EXERCISE DIRECTIONS:
Could you set down the lines below, from the one containing "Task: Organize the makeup" through the final line, exactly as written?

Dataset entries
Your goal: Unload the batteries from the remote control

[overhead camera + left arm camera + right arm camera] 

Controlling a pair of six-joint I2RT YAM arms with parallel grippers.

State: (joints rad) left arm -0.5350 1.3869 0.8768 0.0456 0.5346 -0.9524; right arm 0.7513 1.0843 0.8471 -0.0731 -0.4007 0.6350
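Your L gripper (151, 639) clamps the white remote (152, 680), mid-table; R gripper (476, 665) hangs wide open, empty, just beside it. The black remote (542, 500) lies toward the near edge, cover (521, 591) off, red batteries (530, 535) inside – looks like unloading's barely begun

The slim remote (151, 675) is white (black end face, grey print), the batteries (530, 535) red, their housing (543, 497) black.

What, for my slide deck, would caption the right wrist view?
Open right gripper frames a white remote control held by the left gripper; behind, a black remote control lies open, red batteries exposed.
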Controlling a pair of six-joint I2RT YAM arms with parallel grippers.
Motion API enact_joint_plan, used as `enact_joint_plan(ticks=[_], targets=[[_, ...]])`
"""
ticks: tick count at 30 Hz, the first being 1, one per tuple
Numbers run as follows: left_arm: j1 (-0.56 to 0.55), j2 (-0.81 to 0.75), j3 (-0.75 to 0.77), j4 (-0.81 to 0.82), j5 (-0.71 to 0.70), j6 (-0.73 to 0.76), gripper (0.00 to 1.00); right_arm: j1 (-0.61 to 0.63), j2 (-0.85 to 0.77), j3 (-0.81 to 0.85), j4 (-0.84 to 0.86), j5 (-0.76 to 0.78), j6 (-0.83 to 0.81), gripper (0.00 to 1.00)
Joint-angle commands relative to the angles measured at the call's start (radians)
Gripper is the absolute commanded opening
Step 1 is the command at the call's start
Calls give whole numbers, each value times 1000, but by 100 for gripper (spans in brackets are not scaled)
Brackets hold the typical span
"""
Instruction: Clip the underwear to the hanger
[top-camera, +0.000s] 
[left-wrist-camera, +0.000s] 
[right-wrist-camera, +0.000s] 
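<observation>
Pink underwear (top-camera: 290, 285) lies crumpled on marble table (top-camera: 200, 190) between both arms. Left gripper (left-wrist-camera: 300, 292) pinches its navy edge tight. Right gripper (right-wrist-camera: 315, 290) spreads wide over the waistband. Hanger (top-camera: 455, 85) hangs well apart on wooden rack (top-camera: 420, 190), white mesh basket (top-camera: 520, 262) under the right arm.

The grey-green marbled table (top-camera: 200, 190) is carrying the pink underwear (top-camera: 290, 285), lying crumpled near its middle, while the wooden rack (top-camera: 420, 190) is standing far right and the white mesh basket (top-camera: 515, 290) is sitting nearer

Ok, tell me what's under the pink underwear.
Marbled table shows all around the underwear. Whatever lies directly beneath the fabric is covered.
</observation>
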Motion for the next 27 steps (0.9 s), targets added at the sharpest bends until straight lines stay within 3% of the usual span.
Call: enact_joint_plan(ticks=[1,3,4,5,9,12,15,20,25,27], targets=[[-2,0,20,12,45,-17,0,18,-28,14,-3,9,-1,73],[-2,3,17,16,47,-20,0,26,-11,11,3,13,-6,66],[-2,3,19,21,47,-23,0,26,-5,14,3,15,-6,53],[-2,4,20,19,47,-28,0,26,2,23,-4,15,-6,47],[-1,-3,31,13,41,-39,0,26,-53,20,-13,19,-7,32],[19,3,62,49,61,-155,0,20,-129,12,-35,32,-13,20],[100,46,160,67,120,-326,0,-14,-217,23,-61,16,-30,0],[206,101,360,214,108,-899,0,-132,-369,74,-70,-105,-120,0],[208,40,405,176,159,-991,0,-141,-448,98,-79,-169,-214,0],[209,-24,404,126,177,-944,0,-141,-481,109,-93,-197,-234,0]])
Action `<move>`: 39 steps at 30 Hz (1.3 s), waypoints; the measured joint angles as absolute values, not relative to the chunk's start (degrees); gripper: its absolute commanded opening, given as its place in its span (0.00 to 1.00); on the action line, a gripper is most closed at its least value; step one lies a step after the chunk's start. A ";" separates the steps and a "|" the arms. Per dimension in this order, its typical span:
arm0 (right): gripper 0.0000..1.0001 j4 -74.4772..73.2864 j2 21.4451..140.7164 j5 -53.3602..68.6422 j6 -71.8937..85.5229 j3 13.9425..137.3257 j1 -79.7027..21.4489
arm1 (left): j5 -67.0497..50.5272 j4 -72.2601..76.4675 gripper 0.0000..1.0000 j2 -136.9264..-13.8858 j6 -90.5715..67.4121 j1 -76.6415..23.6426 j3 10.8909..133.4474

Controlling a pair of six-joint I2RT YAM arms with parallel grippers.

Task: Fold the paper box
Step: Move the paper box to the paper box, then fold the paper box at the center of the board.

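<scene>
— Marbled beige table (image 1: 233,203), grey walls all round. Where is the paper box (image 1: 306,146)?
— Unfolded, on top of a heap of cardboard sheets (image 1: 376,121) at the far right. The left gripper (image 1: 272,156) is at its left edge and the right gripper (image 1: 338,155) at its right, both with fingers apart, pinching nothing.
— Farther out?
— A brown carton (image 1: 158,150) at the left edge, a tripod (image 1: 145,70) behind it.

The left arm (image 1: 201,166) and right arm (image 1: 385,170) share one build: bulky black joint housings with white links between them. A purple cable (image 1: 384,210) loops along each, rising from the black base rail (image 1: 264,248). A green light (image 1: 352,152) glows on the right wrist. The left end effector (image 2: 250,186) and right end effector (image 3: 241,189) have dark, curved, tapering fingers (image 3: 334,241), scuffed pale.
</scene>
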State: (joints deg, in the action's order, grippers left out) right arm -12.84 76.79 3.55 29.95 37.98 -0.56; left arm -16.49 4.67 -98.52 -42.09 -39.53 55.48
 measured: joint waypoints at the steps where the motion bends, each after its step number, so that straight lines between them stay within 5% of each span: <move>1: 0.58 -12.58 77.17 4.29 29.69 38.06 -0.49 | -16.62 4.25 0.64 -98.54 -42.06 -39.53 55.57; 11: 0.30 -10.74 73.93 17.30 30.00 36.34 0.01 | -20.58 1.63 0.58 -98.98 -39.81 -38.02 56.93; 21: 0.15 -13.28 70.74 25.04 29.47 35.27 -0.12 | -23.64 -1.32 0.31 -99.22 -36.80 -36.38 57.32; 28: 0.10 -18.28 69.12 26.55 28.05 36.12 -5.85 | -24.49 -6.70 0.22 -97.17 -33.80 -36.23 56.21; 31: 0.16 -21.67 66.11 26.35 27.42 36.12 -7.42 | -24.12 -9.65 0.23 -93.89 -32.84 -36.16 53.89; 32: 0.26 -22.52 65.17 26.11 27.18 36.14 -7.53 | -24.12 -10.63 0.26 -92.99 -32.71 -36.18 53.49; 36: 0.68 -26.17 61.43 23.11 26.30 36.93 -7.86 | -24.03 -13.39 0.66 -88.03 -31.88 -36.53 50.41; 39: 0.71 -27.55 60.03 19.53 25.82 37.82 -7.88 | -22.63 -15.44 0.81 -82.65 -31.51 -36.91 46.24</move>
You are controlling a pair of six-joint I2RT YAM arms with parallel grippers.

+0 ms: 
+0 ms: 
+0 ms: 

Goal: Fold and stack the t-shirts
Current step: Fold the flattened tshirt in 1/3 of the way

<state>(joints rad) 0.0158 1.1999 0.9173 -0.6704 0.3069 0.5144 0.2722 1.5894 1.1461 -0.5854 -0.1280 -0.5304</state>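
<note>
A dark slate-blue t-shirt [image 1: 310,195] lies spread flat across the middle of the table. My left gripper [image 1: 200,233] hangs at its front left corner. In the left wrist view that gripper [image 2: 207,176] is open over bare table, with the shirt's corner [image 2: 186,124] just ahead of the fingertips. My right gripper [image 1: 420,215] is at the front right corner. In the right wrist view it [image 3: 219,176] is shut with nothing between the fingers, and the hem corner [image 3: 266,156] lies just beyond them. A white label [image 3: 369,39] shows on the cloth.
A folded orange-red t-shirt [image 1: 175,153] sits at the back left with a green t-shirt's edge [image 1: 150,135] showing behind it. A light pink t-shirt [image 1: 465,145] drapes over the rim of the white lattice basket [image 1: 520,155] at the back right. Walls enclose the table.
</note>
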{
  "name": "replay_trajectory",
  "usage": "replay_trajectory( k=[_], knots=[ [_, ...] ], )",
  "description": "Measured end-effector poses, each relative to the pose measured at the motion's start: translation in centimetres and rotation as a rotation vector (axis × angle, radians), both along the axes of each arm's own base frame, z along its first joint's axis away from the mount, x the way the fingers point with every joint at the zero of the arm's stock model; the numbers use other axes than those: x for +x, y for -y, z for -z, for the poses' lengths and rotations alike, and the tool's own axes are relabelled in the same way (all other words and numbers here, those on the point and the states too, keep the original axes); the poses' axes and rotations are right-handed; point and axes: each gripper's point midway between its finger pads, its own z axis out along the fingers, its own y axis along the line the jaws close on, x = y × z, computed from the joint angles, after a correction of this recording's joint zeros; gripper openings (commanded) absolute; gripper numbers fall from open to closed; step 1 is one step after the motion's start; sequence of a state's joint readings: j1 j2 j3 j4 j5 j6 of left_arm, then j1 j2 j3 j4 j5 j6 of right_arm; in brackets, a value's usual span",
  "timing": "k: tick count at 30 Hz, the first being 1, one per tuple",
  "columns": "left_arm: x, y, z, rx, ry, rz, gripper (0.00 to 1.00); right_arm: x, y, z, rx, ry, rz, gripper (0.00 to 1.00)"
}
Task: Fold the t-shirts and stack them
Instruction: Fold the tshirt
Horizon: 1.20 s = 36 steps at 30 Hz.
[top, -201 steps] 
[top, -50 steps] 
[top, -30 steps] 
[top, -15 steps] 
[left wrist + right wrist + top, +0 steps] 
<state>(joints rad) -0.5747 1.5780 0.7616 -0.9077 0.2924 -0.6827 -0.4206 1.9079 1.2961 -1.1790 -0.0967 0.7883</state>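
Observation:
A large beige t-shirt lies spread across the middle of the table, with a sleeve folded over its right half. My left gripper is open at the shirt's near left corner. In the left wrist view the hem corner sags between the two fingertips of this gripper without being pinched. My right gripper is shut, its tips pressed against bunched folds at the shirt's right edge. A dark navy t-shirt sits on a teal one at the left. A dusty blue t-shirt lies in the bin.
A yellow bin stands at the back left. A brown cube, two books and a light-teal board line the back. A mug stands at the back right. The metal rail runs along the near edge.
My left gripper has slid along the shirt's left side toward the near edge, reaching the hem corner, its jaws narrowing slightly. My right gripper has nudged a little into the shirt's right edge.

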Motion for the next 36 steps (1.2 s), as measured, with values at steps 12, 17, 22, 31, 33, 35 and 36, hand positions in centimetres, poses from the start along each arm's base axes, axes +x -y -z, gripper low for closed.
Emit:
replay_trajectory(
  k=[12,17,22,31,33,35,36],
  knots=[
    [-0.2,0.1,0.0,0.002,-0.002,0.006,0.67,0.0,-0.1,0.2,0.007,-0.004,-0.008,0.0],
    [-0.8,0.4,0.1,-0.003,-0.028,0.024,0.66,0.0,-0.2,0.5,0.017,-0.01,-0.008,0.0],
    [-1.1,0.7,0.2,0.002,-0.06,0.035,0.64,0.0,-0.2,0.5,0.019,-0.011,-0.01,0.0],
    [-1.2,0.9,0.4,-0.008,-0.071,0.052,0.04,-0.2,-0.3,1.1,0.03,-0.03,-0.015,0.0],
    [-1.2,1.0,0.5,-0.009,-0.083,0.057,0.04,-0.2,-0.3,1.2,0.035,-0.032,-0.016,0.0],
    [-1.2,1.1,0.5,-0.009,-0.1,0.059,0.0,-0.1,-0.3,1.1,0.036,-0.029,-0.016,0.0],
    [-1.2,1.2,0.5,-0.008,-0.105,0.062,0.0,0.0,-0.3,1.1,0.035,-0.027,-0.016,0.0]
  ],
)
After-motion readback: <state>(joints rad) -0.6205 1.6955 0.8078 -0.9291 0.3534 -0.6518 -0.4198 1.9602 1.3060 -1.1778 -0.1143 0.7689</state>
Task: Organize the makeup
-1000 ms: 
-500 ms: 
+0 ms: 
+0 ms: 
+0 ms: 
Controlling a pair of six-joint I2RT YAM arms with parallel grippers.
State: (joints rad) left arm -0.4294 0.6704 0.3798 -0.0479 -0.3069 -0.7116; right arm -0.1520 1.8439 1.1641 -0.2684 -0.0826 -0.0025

YOUR SOLUTION:
Task: Organize the makeup
-1000 ms: 
-500 ms: 
+0 ms: 
+0 ms: 
+0 ms: 
Controlling a pair of six-joint I2RT YAM arms with parallel grippers.
State: (joints rad) left arm -0.4294 0.6704 0.3798 -0.0479 -0.3069 -0.7116; right arm -0.1520 1.8439 1.1641 -0.2684 -0.0826 -0.0025

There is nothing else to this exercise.